Mike Flewitt, Chief Executive Officer, McLaren Automotive
The unveiling of McLaren’s new supercar confirms both the 720S name and 720PS horsepower of the first model in the second-generation McLaren Super Series, details which have been teased online in recent months. The Surrey, England-based manufacturer of luxury, high-performance sports and supercars, has issued a series of six press releases since January, each accompanied by an image or film containing a numerical reference – and it can now be revealed that 1 x 2 x 3 x 4 x 5 x 6 equals 720…
The new 720S is lighter, faster and even more dynamically capable than its McLaren 650S predecessor, with unparalleled levels of interior space and sophistication and a breadth and depth of abilities that will engage and exhilarate the driver. One glance at the 720S identifies it as a bold reinterpretation of McLaren’s design language; rooted in aerodynamic principles, the beautiful form has nothing superfluous about it: immediately and undeniably a McLaren, the new 720S is arguably the most distinctive and remarkable McLaren yet.

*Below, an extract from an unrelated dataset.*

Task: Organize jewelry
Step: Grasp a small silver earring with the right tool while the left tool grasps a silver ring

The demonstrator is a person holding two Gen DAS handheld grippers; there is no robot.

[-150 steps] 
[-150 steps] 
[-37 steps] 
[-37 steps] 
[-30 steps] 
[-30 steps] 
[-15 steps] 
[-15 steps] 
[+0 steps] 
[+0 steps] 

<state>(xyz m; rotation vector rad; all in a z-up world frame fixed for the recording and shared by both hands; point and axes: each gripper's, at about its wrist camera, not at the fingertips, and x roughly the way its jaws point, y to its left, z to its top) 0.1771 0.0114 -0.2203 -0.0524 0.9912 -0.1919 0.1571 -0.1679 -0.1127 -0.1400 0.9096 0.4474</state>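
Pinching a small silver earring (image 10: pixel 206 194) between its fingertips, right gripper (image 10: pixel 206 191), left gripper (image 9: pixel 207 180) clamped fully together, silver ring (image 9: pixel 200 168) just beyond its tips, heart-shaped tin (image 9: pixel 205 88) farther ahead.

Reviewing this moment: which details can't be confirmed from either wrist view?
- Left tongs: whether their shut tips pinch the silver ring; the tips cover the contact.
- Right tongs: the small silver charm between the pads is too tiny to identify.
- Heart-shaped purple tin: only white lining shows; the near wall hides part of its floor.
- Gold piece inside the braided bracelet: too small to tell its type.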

One of the key points in the design of the new Super Series is the absence of radiator intakes on the side of the car; this function is carried out instead by the unique ‘double-skin’ aerodynamic form of the dihedral doors, which channel air to the high-temperature radiators that cool the mid-mounted engine.
The new M480T engine powering the 720S continues the lineage of McLaren’s multiple-award-winning, twin-turbocharged V8 engine series. The 4.0-litre engine, which has 41 percent new part content compared to the 3.8-litre engine that continues to feature in the McLaren Sports Series, generates a maximum of 720PS and 770Nm of torque.
Performance is truly astonishing: standstill to 100km/h (62mph) takes less than 3 seconds and just 5 seconds later the car has passed the 200km/h (124mph) mark on its way to a maximum speed of 341km/h (212mph). Braking is equally impressive, the new 720S coming to a halt from 200km/h (124mph) in just 4.6 seconds, covering 117m. Additionally, the extreme efficiency of the engine also goes beyond mere velocity: the new McLaren 720S delivers 10.7 litres/100km combined fuel economy and CO2 emissions of just 249g/km in the New European Driving Cycle (NEDC).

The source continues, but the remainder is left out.